* Task brief *
Once the images are set aside, output the listing exactly as it stands.

_ _ _ _ _ _ _

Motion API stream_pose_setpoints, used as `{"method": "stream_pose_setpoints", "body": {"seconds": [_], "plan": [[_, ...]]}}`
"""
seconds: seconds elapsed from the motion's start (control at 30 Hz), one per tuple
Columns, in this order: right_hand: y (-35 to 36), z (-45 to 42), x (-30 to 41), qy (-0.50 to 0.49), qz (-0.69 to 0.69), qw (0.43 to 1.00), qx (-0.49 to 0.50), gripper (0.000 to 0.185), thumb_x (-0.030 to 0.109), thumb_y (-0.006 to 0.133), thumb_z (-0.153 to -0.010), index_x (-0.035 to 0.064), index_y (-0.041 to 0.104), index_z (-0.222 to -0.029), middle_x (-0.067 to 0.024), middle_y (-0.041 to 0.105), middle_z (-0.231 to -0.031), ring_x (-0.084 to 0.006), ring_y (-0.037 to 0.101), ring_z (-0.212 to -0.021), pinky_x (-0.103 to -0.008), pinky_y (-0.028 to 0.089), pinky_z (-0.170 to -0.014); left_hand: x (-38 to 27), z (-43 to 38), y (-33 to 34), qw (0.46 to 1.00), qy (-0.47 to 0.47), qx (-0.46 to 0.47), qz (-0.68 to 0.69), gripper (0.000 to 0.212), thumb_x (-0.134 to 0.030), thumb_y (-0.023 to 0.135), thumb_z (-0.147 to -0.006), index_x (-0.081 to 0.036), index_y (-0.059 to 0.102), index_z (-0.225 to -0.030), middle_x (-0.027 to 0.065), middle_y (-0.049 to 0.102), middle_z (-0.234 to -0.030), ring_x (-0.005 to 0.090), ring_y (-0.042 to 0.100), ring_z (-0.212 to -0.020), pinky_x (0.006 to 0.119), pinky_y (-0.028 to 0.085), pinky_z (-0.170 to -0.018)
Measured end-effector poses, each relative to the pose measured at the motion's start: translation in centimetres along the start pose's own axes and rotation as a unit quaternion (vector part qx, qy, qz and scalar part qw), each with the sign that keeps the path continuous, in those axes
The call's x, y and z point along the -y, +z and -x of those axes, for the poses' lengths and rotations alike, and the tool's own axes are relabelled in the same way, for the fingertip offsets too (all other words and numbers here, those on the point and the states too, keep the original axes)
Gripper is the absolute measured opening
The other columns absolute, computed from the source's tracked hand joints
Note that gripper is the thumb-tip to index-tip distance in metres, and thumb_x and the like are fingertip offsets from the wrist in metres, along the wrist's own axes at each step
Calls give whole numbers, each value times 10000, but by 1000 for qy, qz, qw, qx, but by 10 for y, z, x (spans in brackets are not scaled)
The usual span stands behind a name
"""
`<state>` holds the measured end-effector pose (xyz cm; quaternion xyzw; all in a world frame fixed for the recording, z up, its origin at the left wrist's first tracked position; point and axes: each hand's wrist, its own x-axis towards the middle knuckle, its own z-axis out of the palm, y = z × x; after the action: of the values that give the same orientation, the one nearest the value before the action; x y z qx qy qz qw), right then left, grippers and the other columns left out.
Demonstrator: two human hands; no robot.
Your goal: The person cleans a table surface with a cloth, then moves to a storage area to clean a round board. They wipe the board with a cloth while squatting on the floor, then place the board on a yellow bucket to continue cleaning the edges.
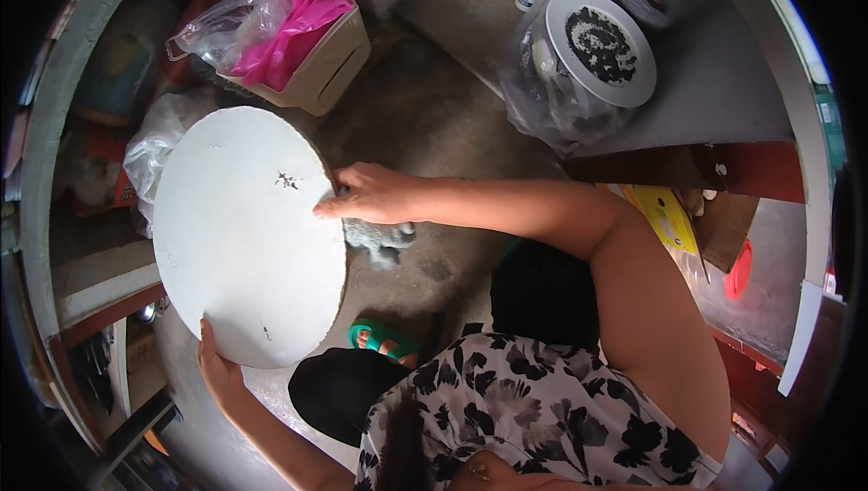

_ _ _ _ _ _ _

* Answer *
Motion API stream_pose_setpoints, used as `{"method": "stream_pose_setpoints", "body": {"seconds": [_], "plan": [[_, ...]]}}`
"""
seconds: seconds elapsed from the motion's start (control at 30 Hz), one per tuple
Columns, in this order: right_hand: y (-35 to 36), z (-45 to 42), x (-30 to 41), qy (-0.50 to 0.49), qz (-0.69 to 0.69), qw (0.43 to 1.00), qx (-0.49 to 0.50), gripper (0.000 to 0.185), thumb_x (-0.030 to 0.109), thumb_y (-0.006 to 0.133), thumb_z (-0.153 to -0.010), index_x (-0.035 to 0.064), index_y (-0.041 to 0.104), index_z (-0.222 to -0.029), middle_x (-0.067 to 0.024), middle_y (-0.041 to 0.105), middle_z (-0.231 to -0.031), ring_x (-0.084 to 0.006), ring_y (-0.037 to 0.101), ring_z (-0.212 to -0.021), pinky_x (-0.103 to -0.008), pinky_y (-0.028 to 0.089), pinky_z (-0.170 to -0.014); left_hand: x (-38 to 27), z (-43 to 38), y (-33 to 34), qw (0.46 to 1.00), qy (-0.47 to 0.47), qx (-0.46 to 0.47), qz (-0.68 to 0.69), gripper (0.000 to 0.212), thumb_x (-0.134 to 0.030), thumb_y (-0.023 to 0.135), thumb_z (-0.147 to -0.006), index_x (-0.081 to 0.036), index_y (-0.059 to 0.102), index_z (-0.225 to -0.030), middle_x (-0.027 to 0.065), middle_y (-0.049 to 0.102), middle_z (-0.234 to -0.030), ring_x (-0.005 to 0.090), ring_y (-0.042 to 0.100), ring_z (-0.212 to -0.020), pinky_x (0.006 to 0.119), pinky_y (-0.028 to 0.085), pinky_z (-0.170 to -0.018)
Measured end-effector poses, each relative to the pose measured at the motion's start: translation in centimetres along the start pose's own axes and rotation as a unit quaternion (vector part qx, qy, qz and scalar part qw), each with the sign that keeps the path continuous, in those axes
The call's x, y and z point along the -y, +z and -x of those axes, for the poses' lengths and rotations alike, and the tool's own axes are relabelled in the same way, for the fingertip offsets too (all other words and numbers here, those on the point and the states too, keep the original axes)
Gripper is the absolute measured opening
The other columns absolute, computed from the source's tracked hand joints
Note that gripper is the thumb-tip to index-tip distance in metres, and thumb_x and the like are fingertip offsets from the wrist in metres, along the wrist's own axes at each step
Calls give whole numbers, each value times 10000, but by 1000 for qy, qz, qw, qx, but by 10 for y, z, x (spans in brackets are not scaled)
The usual span stands behind a name
"""
`<state>` holds the measured end-effector pose (xyz cm; quaternion xyzw; all in a world frame fixed for the recording, z up, its origin at the left wrist's first tracked position; point and axes: each hand's wrist, its own x-axis towards the middle knuckle, its own z-axis out of the palm, y = z × x; after the action: of the values that give the same orientation, the one nearest the value before the action; x y z qx qy qz qw), right then left, grippers and the other columns left out.
Demonstrator: two human hands; no robot.
Your goal: The person cleans a table surface with a cloth, then moves to a storage area to clean a round board. They wipe the board with a cloth while squatting on the floor, then place the board on a yellow bucket to continue cleaning the edges.

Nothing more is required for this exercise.